— TRY IT —
Using the data below, return the stretch from the line that contains "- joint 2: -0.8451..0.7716" through the line that contains "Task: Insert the", both included, exactly as it stands and nothing beyond it.

— RECORDS FOR THIS TASK —
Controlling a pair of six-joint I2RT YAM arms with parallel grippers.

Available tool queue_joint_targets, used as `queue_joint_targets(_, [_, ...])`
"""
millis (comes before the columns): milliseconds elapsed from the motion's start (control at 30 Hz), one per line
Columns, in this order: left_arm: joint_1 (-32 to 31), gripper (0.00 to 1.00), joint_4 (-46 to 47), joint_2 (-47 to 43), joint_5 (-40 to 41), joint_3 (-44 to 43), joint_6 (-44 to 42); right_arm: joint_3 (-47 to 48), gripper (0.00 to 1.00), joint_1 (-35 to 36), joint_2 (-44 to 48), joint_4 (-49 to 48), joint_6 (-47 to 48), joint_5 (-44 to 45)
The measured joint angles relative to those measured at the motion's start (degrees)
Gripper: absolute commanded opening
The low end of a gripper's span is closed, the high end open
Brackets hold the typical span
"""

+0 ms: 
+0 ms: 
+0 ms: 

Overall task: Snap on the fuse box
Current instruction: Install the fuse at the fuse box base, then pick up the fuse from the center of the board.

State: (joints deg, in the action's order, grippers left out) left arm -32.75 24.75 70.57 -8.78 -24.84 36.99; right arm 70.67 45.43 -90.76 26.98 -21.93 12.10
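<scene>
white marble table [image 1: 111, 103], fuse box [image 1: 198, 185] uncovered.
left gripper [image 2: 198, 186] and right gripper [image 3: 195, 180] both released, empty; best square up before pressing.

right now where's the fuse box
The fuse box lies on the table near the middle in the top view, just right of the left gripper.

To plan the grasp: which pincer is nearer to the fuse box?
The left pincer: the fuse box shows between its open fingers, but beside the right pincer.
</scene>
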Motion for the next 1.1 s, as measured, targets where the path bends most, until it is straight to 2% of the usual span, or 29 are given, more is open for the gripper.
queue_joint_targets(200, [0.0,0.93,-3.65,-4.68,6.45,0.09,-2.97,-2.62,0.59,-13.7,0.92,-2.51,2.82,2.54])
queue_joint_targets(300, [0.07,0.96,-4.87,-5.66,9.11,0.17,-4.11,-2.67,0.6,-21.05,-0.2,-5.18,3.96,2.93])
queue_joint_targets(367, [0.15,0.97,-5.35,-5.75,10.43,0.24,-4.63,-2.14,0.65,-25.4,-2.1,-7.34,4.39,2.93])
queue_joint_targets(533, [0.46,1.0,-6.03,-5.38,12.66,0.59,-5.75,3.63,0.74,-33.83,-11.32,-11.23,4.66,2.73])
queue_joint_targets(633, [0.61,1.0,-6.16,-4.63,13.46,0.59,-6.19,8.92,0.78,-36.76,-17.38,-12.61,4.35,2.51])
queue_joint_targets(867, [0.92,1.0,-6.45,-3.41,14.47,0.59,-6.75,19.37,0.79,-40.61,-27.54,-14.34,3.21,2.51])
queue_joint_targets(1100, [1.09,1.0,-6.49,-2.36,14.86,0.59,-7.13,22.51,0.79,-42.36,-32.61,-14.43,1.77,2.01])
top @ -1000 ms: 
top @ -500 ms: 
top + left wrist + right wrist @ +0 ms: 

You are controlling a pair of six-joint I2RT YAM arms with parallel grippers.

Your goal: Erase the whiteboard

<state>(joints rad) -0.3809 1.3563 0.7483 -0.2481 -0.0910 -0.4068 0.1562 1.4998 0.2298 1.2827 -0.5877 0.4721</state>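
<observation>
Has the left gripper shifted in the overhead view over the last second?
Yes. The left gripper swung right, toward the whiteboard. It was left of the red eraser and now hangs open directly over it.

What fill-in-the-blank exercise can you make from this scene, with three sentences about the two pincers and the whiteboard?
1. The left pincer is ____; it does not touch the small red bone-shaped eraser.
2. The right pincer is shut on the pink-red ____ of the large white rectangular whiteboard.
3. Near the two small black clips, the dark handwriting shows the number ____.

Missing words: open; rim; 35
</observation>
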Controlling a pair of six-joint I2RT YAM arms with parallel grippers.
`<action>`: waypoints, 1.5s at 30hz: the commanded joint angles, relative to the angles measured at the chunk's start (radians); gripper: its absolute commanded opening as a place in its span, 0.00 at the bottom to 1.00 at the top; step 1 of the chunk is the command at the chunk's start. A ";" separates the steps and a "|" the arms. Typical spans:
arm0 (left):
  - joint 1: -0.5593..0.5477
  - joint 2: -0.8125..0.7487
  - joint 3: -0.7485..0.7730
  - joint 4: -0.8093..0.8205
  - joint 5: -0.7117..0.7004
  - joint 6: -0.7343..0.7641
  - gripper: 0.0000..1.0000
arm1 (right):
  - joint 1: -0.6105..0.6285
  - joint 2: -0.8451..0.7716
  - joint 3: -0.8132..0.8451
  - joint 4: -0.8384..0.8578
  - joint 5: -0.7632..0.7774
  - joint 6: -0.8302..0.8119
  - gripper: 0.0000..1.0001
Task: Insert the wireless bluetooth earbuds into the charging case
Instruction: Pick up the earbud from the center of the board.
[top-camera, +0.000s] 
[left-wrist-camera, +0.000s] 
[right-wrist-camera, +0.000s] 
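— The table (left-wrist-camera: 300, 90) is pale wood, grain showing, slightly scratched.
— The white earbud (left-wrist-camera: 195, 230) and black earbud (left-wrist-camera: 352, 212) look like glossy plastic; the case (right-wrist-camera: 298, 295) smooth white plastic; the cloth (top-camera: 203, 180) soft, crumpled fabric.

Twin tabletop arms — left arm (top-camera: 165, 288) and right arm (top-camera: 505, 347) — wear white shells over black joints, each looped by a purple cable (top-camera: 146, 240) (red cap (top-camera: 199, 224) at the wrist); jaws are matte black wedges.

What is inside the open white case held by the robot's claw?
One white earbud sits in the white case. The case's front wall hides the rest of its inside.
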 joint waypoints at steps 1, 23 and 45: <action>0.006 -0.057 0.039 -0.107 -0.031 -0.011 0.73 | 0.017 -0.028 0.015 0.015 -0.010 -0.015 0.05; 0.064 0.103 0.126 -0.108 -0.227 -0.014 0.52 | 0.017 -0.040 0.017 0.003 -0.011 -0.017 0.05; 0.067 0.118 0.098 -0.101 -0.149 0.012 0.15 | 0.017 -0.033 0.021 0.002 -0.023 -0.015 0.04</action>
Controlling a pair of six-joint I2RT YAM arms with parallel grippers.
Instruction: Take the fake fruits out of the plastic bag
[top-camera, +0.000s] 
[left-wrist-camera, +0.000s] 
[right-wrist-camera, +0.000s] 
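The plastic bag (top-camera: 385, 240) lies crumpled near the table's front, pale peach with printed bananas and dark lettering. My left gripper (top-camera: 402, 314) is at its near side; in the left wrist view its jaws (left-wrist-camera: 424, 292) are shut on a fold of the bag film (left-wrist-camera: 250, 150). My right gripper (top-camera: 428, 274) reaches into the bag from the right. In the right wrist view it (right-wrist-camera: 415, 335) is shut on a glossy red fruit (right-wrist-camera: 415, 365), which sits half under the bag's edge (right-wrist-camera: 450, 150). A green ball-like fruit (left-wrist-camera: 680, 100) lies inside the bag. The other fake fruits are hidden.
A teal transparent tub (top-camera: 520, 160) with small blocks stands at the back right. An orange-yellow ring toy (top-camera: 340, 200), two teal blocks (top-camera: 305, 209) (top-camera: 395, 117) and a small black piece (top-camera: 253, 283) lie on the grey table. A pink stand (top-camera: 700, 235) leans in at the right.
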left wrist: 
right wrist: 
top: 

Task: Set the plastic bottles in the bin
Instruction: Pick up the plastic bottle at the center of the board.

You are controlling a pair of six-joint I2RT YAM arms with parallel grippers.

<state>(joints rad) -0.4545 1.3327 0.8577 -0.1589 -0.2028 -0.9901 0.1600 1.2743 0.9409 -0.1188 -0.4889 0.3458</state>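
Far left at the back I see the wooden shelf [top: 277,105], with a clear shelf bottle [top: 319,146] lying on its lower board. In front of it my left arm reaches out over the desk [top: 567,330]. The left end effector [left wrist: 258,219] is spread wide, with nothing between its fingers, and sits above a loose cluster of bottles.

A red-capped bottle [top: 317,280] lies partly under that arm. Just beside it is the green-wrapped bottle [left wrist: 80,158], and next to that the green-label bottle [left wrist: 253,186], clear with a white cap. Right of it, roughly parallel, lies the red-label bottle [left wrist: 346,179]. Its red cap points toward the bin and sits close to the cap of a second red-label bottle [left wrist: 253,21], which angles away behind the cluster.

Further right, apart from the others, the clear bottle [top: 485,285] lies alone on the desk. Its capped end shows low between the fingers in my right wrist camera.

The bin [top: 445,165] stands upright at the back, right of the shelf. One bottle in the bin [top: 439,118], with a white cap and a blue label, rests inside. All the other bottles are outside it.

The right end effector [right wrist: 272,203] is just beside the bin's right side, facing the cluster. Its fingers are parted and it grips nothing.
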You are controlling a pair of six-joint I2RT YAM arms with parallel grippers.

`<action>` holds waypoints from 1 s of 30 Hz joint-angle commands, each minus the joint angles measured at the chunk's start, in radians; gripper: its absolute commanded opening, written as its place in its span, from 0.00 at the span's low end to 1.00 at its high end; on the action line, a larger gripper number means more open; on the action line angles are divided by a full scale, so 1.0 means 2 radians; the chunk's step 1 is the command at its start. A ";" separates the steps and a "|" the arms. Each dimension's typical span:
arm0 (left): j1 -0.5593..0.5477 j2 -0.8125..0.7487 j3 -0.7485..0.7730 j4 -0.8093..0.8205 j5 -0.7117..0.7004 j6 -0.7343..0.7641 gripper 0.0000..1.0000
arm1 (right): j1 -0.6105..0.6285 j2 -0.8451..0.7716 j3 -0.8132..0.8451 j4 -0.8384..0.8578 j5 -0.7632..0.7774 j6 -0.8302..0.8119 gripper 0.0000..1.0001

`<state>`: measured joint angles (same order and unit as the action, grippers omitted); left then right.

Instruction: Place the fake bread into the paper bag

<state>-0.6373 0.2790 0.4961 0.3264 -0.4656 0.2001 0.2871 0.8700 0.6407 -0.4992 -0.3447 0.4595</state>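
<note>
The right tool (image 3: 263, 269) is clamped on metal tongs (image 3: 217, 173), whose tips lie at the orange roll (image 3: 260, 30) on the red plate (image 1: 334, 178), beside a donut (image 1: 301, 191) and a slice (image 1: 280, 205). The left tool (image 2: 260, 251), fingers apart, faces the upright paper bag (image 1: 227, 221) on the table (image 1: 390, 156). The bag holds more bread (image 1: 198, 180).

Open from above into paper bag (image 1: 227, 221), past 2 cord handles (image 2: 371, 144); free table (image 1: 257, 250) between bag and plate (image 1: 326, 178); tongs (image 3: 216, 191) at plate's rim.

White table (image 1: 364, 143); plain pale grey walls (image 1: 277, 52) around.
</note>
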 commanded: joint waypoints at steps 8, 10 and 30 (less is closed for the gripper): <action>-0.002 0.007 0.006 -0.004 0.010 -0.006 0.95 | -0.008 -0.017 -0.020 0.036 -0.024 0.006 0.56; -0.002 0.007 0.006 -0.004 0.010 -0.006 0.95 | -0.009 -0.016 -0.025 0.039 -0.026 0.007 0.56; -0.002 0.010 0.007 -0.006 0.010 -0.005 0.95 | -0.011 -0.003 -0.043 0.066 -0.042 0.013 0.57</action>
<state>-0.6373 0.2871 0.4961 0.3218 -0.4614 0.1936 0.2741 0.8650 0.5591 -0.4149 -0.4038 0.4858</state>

— SOLUTION FOR THIS TASK —
  - joint 2: -0.8451..0.7716
  - joint 3: -0.8132..0.8451
  - joint 4: -0.8384..0.8578
  - joint 5: -0.7632..0.7774
  - joint 6: -0.8302..0.8119
  - gripper: 0.0000..1.0001
Task: Insert the wireless bluetooth earbuds into the charging case

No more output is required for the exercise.